Les connaissances récentes nous montrent, en creux, à quel point ces éléments essentiels étaient ignorés jusqu'à présent dans notre alimentation. L'alimentation nous nourrit mais nourrit aussi notre microbiote. Or nous sommes passés, en deux ou trois générations, d'une alimentation dans laquelle nous consommions quotidiennement 120 à 150 grammes de fibres (composés complexes digérés par le microbiote intestinal) à une alimentation dans laquelle cet apport se réduit à 15 à 30 grammes. Notre corps ne peut s'adapter en un tel laps de temps. Le microbiote s'efforce de le faire en modifiant sa composition mais ceci donne vraisemblablement lieu à l'apparition d'effets secondaires, dont découlent notamment ces pathologies. L'alimentation constitue un levier majeur pour préserver ce microbiote et donc notre santé, voire pour la restaurer lorsqu'existent des pathologies déclarées. Ce sont des champs de recherche auxquels s'intéressent les scientifiques du monde académique comme ceux du secteur privé et industriel, afin d'essayer de concevoir de nouveaux aliments prenant en compte ces enjeux.

Parmi les pistes de recherche figure l'identification d'aliments qui seraient plus adaptés à telle ou telle phase du cycle de vie. Nous savons par exemple que le microbiote joue un rôle tout à fait particulier avant l'âge de trois ans, à tel point que se mettent en place, avant cet âge, un certain nombre de conditions de développement de l'organisme qui vont, en partie, conditionner l'apparition future de problèmes de santé chez cet individu - ou l'absence de problèmes de santé.

Nous savons aussi que le microbiote des seniors est différent de celui des adultes. Des études montrent que le microbiote des centenaires présente en soi une composition particulière.

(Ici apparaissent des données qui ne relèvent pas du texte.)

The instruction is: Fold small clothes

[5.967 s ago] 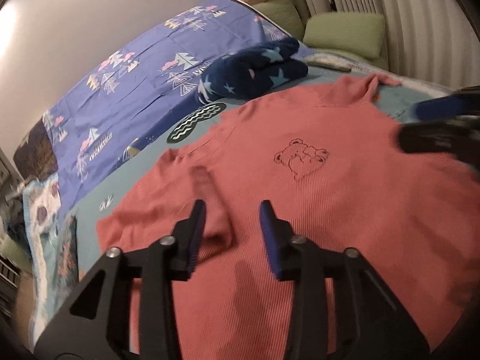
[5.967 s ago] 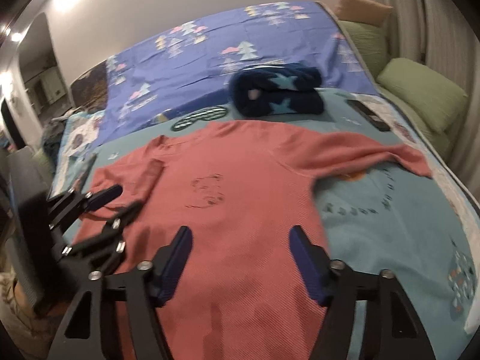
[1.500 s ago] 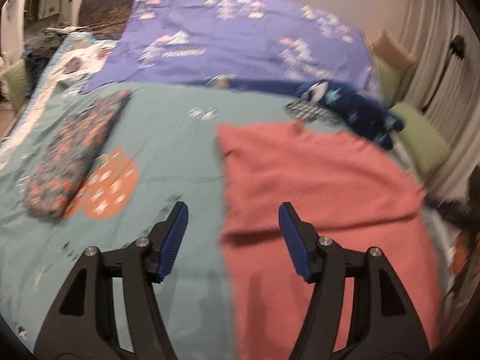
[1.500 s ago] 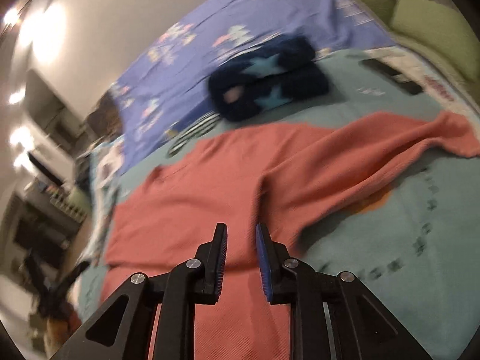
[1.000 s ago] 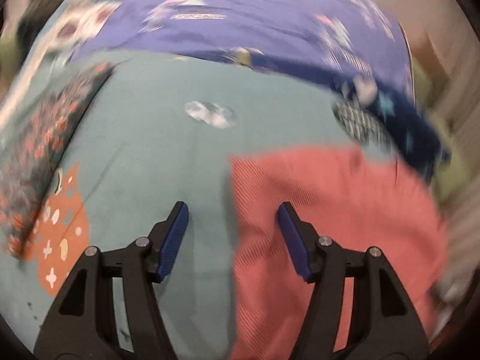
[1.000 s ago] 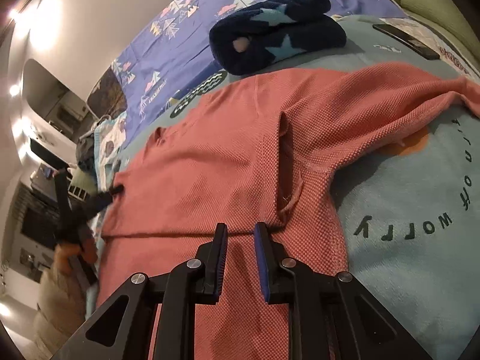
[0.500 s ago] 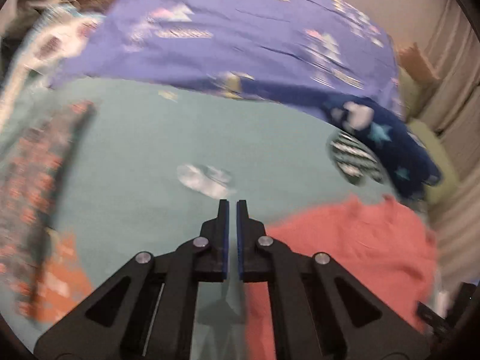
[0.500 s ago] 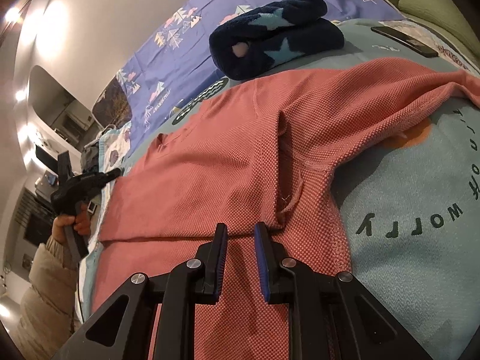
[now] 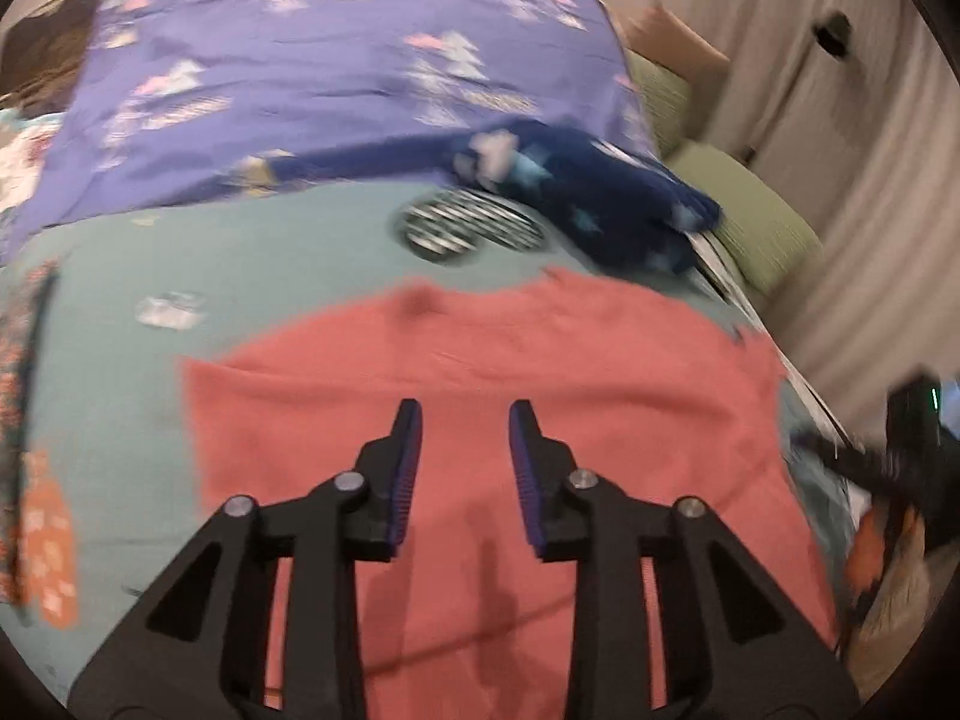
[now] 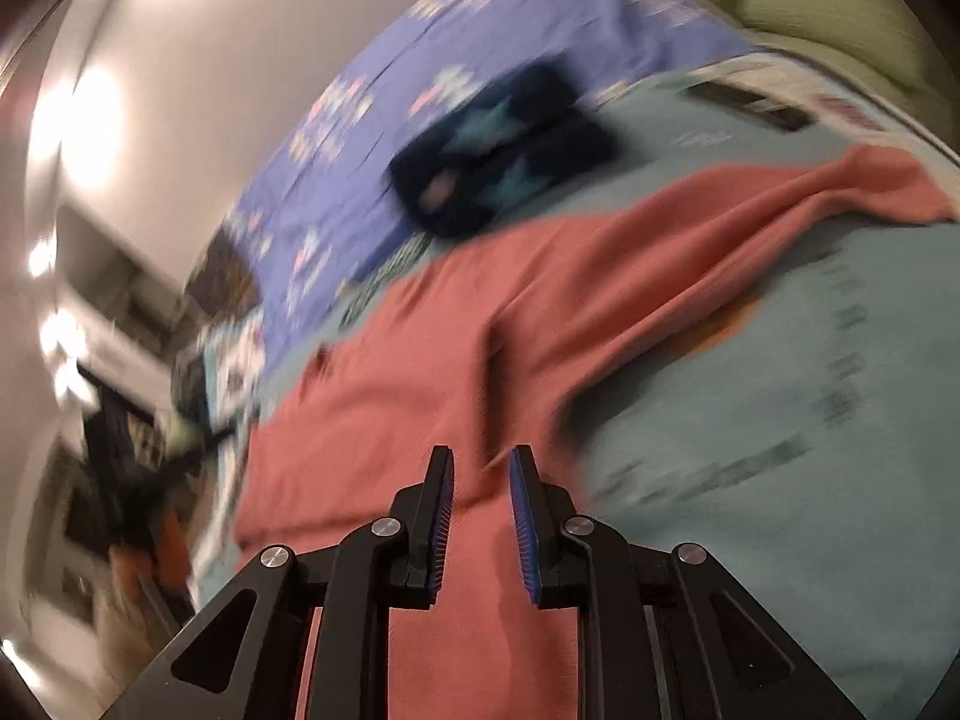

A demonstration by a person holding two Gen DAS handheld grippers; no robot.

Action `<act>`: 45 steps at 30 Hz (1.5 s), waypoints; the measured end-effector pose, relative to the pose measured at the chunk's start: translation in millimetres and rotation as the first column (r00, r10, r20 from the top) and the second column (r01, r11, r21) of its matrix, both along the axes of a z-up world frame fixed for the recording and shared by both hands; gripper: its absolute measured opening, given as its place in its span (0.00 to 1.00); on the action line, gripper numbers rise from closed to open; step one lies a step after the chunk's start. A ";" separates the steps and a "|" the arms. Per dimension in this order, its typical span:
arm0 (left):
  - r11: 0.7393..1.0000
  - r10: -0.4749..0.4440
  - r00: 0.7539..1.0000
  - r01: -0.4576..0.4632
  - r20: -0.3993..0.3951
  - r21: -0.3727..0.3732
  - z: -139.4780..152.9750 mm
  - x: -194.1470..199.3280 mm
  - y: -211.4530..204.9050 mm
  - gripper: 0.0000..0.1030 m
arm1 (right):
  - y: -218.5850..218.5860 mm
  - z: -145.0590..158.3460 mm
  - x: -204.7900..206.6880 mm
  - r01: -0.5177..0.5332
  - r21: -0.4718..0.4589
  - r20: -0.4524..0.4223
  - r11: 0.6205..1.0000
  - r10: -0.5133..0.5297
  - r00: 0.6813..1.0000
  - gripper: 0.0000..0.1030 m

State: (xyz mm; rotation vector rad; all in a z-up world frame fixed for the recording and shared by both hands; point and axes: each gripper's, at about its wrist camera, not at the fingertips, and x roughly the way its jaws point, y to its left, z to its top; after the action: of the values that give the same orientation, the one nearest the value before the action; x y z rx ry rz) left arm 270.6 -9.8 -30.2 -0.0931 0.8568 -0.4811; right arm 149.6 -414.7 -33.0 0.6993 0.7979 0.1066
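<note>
Both views are pretty blurry. The salmon-red sweater (image 9: pixel 480 372) lies spread on the teal bedspread (image 9: pixel 240 252), one sleeve stretched off right. Left tool (image 9: pixel 465 420) has just been opening, nothing between its jaws. Right tool (image 10: pixel 480 468) is slightly parted, gripping nothing, hovering above the sweater.

The salmon-red knit top (image 9: pixel 492 360), filling the lower middle of both views, is matt cloth with a faintly ribbed weave. Under it the teal bedspread (image 9: pixel 270 252) looks like smooth matt cotton with flat printed patches. In the upper part of the left view, the purple printed sheet (image 9: pixel 312 60) is thin, creased, matt fabric, and the dark navy star-patterned blanket (image 9: pixel 618 204) looks thick and fleecy. The left gripper (image 9: pixel 465 420) and right gripper (image 10: pixel 480 468) have matt black plastic arms, shiny metal rivets and ridged blue rubbery pads lining the jaws.
</note>
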 end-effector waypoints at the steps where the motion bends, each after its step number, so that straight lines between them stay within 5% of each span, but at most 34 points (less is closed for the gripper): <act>1: 1.000 -0.019 1.000 0.019 -0.017 -0.009 -4.5 -2.5 -11.5 0.31 | -24.4 -0.3 -0.3 0.072 0.017 -0.015 0.997 -0.071 0.997 0.20; 7: 0.996 -0.085 0.993 0.083 -0.083 -0.024 -28.4 -12.3 -55.1 0.31 | -138.4 -28.8 4.3 0.344 0.158 -0.120 0.926 -0.328 0.937 0.23; 10: 0.994 -0.106 0.989 0.107 -0.102 0.001 -38.5 -16.6 -64.5 0.31 | -175.9 -44.5 3.8 0.431 0.215 -0.154 0.876 -0.405 0.901 0.34; 13: 0.993 -0.108 0.991 0.112 -0.082 0.047 -43.6 -18.2 -70.1 0.32 | -202.7 -59.5 8.4 0.500 0.249 -0.183 0.829 -0.466 0.865 0.47; 21: 0.990 -0.106 0.992 0.111 -0.062 0.082 -45.3 -19.7 -75.9 0.34 | -236.4 -89.9 39.9 0.633 0.242 -0.223 0.736 -0.593 0.774 0.45; 24: 0.991 -0.100 0.993 0.105 -0.063 0.081 -46.4 -18.7 -76.0 0.34 | -245.0 -93.4 45.2 0.676 0.229 -0.218 0.700 -0.640 0.737 0.34; 25: 0.992 -0.097 0.993 0.102 -0.064 0.078 -46.8 -18.3 -76.1 0.34 | -246.8 -95.2 46.8 0.685 0.220 -0.224 0.695 -0.647 0.729 0.06; 28: 0.994 -0.087 0.994 0.092 -0.069 0.067 -46.6 -18.3 -74.7 0.34 | -248.8 -92.6 42.0 0.678 0.251 -0.196 0.691 -0.650 0.734 0.02; 31: 0.995 -0.081 0.994 0.085 -0.074 0.051 -44.3 -18.6 -72.8 0.34 | -239.4 -62.6 39.5 0.604 0.279 -0.087 0.747 -0.606 0.790 0.02; 33: 0.997 -0.074 0.994 0.077 -0.081 0.032 -43.1 -17.8 -70.9 0.35 | -220.1 -26.8 42.6 0.509 0.269 0.026 0.818 -0.534 0.845 0.02; 38: 0.998 -0.056 0.993 0.052 -0.107 -0.041 -40.5 -17.5 -62.3 0.35 | -118.5 58.8 57.1 0.158 0.141 0.274 0.977 -0.192 0.942 0.03; 41: 0.997 -0.047 0.992 0.040 -0.114 -0.059 -37.9 -20.3 -56.4 0.44 | -30.2 81.2 64.4 -0.057 0.012 0.332 0.998 0.050 0.942 0.04; 45: 0.996 -0.033 0.994 0.025 -0.103 -0.086 -31.9 -26.6 -41.4 0.52 | 88.6 65.3 67.3 -0.297 -0.143 0.275 0.944 0.326 0.904 0.04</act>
State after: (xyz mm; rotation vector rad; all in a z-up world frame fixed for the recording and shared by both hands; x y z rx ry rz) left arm 244.0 -51.2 -62.2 -0.1854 0.9409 -0.5438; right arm 216.9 -326.1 32.3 0.4433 0.6158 0.4511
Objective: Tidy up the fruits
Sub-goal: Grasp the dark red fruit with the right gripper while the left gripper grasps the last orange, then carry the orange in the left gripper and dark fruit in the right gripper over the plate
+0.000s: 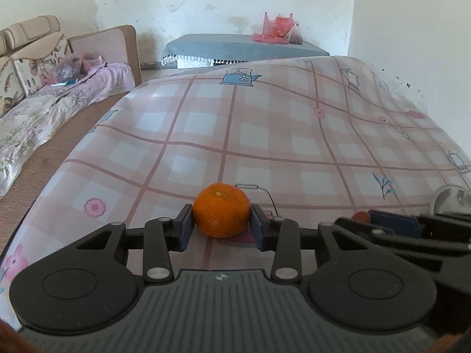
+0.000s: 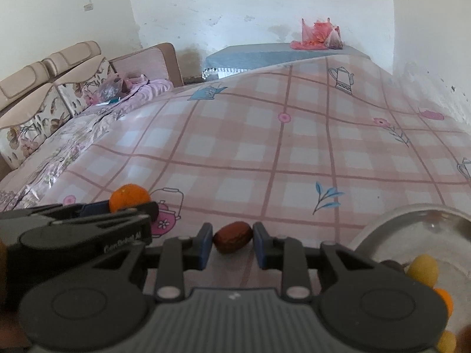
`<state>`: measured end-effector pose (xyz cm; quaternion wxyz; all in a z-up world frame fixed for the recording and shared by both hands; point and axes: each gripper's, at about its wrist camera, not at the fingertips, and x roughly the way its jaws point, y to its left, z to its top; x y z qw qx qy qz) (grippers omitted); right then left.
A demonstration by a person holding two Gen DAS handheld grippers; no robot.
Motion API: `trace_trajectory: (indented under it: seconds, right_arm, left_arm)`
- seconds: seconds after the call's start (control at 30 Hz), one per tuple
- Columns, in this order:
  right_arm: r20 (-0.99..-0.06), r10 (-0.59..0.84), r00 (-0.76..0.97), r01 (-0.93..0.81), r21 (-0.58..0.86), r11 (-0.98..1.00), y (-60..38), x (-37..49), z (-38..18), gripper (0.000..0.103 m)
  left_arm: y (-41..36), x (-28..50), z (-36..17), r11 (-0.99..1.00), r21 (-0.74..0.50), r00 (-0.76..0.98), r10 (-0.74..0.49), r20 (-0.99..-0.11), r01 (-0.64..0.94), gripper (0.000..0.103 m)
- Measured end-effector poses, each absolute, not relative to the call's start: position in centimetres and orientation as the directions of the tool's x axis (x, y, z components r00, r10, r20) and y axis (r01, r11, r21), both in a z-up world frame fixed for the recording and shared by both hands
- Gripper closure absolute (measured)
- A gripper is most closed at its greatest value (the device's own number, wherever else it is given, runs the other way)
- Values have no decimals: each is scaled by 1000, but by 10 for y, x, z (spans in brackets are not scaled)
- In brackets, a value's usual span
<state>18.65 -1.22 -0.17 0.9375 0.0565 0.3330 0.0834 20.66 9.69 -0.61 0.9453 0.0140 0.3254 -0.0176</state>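
An orange [image 1: 220, 211] sits between the blue pads of my left gripper [image 1: 221, 228], low over the pink checked tablecloth [image 1: 265, 132]; both pads touch its sides. My right gripper [image 2: 232, 245] is shut on a dark red date [image 2: 232, 236] just above the cloth. The two grippers are side by side: in the right wrist view the left gripper [image 2: 117, 210] and its orange [image 2: 129, 197] show at the left, and in the left wrist view the right gripper [image 1: 391, 223] shows at the right. A glass bowl [image 2: 412, 226] with small yellow and orange fruits [image 2: 424, 269] stands right of the right gripper.
A thin metal wire [image 1: 259, 189] lies on the cloth just behind the orange. A sofa with floral covers [image 1: 44, 88] runs along the left. At the back, a low table with a blue cloth [image 1: 235, 47] carries pink plastic bags [image 1: 279, 29]. A white wall borders the table on the right.
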Motion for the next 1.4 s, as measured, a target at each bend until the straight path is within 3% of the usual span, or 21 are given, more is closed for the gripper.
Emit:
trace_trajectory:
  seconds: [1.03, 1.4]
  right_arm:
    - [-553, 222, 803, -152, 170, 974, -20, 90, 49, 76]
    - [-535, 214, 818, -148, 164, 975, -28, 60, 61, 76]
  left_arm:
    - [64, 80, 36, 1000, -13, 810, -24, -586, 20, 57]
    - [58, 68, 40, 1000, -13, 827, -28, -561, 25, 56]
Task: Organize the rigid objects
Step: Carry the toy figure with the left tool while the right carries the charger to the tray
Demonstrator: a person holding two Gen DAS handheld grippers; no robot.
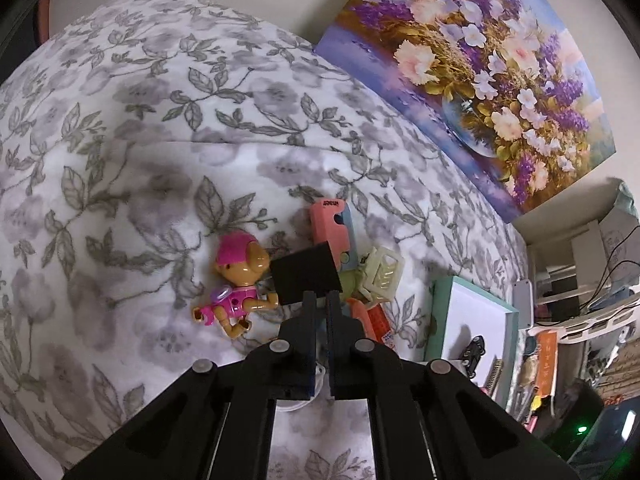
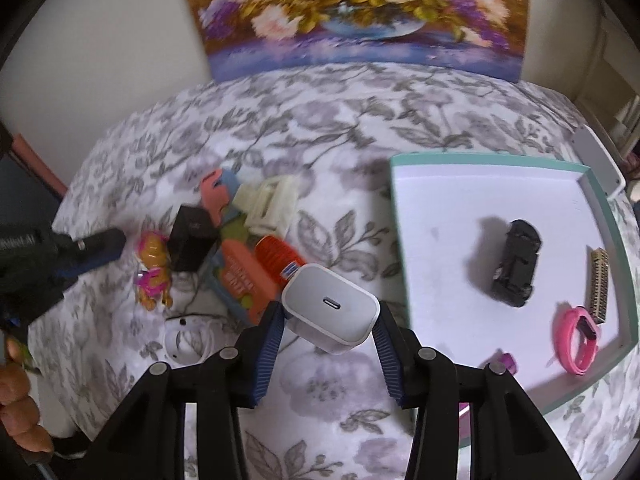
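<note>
My right gripper is shut on a white USB charger cube and holds it above the floral bedspread, left of the teal-rimmed white tray. My left gripper is shut, its fingertips by a black box that stands in the toy pile; whether it grips the box is unclear. The pile holds a pink and tan toy dog, a pink case, a cream plastic clip and orange toys. The left gripper shows in the right wrist view.
The tray holds a black toy car, a pink wristband, a small comb-like piece and a purple bit. A flower painting leans on the wall behind the bed. A white ring toy lies near the pile. Cluttered shelves stand right.
</note>
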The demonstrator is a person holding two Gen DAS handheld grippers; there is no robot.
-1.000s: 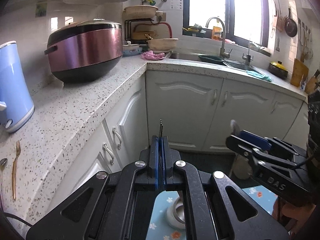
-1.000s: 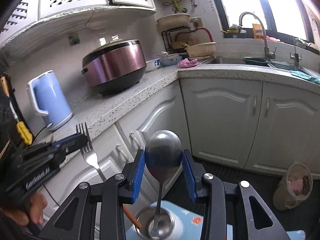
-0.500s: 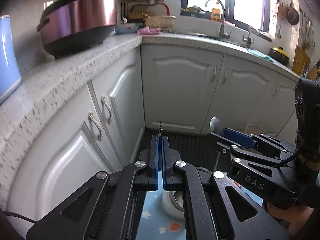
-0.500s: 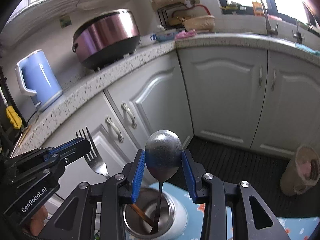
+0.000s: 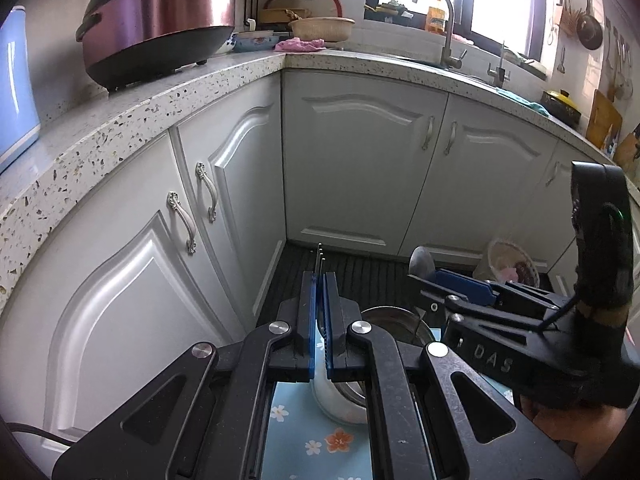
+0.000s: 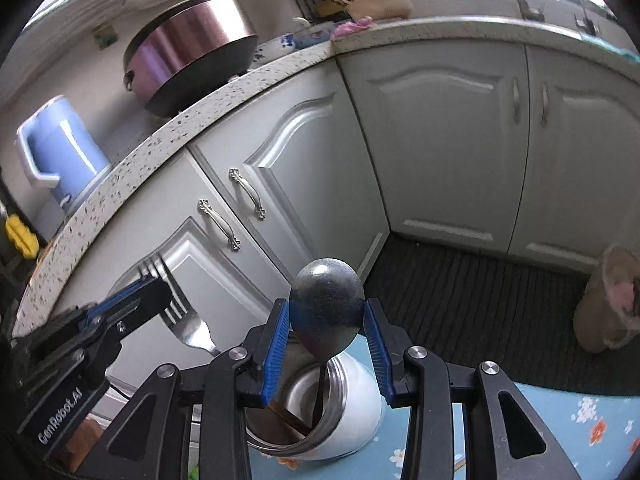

Nous pouvons donc réfléchir aux moyens par lesquels nous pourrions adapter l'alimentation aux besoins spécifiques des seniors et aux impacts d'aliments spécifiques sur le microbiote.

En la matière, les aliments fermentés ont une position un peu particulière : consommés depuis plus de dix mille ans, ils ont, eux aussi, co-évolué avec nous. L'homme a cherché à maîtriser de mieux en mieux ces aliments et la vogue en faveur des circuits courts, du naturel et du « fait maison » se traduit par un regain d'intérêt pour ce type d'aliments que nous redécouvrons.

Nous disposons d'indéniables atouts, car la France est très bien positionnée du point de vue scientifique, tant pour l'étude des aliments que pour celle des microbiotes intestinaux. Le secteur agroalimentaire français, très performant, comprend à la fois de grands groupes et de petites sociétés présentes sur l'ensemble du territoire. Il nous appartient de combiner nos compétences et nos efforts de connaissance pour exploiter ces atouts et innover dans ces domaines au bénéfice de notre santé.